Work instruction:
Taking the entries below, transcribe only the lines starting with the one with "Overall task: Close" and going on through the one with "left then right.", exactly as written, without the pictures.

**** Record extracts

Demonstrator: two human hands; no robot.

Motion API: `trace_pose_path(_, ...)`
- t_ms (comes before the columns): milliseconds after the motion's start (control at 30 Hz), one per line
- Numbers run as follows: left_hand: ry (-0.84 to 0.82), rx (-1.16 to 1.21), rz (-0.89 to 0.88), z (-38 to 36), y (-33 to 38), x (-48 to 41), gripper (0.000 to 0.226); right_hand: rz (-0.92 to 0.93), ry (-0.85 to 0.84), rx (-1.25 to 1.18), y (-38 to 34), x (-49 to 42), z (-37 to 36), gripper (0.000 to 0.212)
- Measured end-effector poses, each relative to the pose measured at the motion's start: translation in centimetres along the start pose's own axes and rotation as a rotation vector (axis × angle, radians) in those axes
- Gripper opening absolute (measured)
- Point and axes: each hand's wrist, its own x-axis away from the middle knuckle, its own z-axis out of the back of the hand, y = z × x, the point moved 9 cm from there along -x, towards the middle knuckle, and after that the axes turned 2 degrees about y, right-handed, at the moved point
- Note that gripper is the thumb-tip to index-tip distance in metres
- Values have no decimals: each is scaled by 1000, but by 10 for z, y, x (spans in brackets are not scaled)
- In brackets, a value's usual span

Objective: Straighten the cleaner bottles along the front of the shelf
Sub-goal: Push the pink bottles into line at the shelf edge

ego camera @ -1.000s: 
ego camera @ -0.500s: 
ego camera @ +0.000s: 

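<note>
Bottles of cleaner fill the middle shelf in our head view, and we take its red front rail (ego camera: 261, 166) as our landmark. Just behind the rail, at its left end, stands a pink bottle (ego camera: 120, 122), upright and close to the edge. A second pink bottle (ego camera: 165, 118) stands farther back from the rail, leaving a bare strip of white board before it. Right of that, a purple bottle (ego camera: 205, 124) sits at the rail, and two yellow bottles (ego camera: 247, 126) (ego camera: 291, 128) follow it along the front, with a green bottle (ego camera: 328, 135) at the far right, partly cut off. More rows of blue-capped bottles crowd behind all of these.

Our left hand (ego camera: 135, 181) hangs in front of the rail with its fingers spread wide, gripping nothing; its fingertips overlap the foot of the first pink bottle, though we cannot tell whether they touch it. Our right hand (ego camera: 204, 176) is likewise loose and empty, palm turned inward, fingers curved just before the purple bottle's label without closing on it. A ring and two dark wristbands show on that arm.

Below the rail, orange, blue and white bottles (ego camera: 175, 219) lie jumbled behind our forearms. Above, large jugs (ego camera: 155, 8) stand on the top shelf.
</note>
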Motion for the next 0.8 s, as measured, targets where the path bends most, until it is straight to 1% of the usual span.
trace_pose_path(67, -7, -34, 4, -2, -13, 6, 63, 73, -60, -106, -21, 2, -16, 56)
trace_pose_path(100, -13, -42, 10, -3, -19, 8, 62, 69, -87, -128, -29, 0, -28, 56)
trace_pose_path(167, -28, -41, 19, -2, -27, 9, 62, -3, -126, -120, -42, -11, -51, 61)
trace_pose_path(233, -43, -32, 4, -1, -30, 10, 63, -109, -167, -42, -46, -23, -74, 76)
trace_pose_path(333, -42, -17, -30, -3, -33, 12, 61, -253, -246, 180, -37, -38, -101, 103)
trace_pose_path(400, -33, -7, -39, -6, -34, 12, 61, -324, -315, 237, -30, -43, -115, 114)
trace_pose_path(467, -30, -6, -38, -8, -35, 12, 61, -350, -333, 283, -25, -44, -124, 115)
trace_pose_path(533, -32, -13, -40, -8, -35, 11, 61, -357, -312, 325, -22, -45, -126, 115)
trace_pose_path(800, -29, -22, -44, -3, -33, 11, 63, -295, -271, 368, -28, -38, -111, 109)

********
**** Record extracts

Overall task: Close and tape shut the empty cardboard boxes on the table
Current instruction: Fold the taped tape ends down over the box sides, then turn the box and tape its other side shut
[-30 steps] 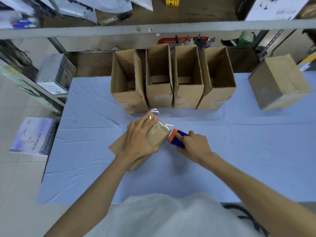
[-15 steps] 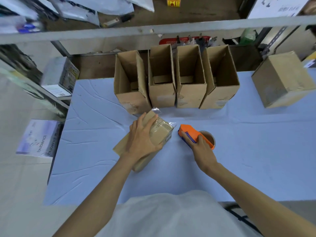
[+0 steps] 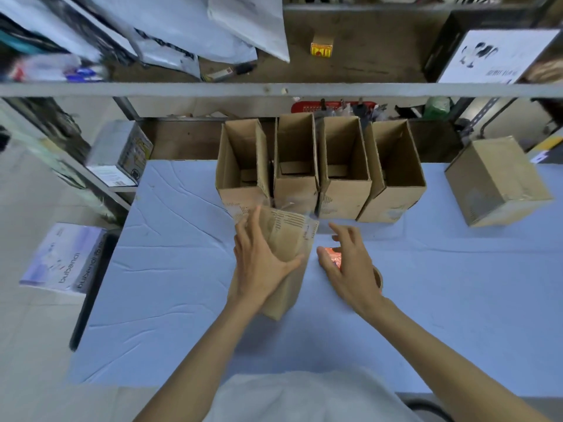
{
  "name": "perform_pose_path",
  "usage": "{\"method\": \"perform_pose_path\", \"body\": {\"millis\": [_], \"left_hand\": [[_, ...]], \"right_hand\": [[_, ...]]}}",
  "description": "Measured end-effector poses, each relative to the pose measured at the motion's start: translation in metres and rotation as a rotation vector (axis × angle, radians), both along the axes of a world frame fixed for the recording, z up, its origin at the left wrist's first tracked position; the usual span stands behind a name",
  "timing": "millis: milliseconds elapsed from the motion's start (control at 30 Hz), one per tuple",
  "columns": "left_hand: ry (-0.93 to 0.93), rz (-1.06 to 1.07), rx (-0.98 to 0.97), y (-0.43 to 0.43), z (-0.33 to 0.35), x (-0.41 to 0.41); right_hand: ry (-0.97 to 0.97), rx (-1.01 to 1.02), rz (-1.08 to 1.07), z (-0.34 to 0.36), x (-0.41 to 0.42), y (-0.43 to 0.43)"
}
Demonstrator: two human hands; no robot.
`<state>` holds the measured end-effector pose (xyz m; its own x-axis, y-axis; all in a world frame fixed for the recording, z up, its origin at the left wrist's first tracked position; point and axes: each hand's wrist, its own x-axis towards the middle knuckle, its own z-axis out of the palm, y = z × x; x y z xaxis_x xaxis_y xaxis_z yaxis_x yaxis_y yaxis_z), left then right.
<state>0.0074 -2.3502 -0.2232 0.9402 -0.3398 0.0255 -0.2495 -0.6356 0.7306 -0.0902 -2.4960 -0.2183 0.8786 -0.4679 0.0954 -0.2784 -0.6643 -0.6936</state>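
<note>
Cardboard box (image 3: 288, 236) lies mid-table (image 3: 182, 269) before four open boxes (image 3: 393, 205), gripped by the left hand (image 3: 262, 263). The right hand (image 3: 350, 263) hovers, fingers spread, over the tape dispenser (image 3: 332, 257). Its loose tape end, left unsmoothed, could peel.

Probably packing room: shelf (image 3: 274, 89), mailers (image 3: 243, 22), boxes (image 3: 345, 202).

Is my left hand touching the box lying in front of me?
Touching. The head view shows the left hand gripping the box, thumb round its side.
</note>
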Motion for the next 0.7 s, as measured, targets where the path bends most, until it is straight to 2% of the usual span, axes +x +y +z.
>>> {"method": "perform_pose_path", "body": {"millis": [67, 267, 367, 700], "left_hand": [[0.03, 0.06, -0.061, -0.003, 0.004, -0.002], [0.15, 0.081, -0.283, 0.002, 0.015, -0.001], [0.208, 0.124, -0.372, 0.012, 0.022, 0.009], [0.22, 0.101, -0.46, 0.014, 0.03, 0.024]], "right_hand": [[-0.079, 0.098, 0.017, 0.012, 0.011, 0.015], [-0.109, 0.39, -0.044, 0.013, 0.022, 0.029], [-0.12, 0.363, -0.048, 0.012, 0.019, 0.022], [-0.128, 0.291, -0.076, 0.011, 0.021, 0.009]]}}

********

Answer:
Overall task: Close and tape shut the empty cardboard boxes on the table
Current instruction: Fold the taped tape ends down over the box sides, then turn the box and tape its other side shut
[-30 steps] 
[-15 steps] 
[+0 steps] 
{
  "name": "perform_pose_path",
  "usage": "{\"method\": \"perform_pose_path\", \"body\": {\"millis\": [_], \"left_hand\": [[_, ...]], \"right_hand\": [[_, ...]]}}",
  "description": "Measured end-effector poses, each relative to the pose measured at the motion's start: translation in metres and rotation as a rotation vector (axis × angle, radians), both along the axes of a world frame fixed for the recording, z up, its origin at the left wrist's first tracked position; the usual span stands behind a name",
  "timing": "millis: milliseconds elapsed from the motion's start (control at 30 Hz), one per tuple",
  "columns": "left_hand: ry (-0.93 to 0.93), rz (-1.06 to 1.07), rx (-0.98 to 0.97), y (-0.43 to 0.43), z (-0.33 to 0.35), x (-0.41 to 0.41); right_hand: ry (-0.97 to 0.97), rx (-1.01 to 1.02), rz (-1.08 to 1.07), z (-0.34 to 0.36), x (-0.41 to 0.42), y (-0.43 to 0.43)"
}
Demonstrator: two human hands; no robot.
`<state>` holds the measured end-effector pose (xyz m; its own x-axis, y-axis; all in a world frame fixed for the recording, z up, its origin at the left wrist's first tracked position; point and axes: each hand's wrist, its own x-axis towards the middle knuckle, its own z-axis out of the palm, y = z × x; x y z xaxis_x xaxis_y xaxis_z yaxis_x yaxis_y yaxis_z), left then right.

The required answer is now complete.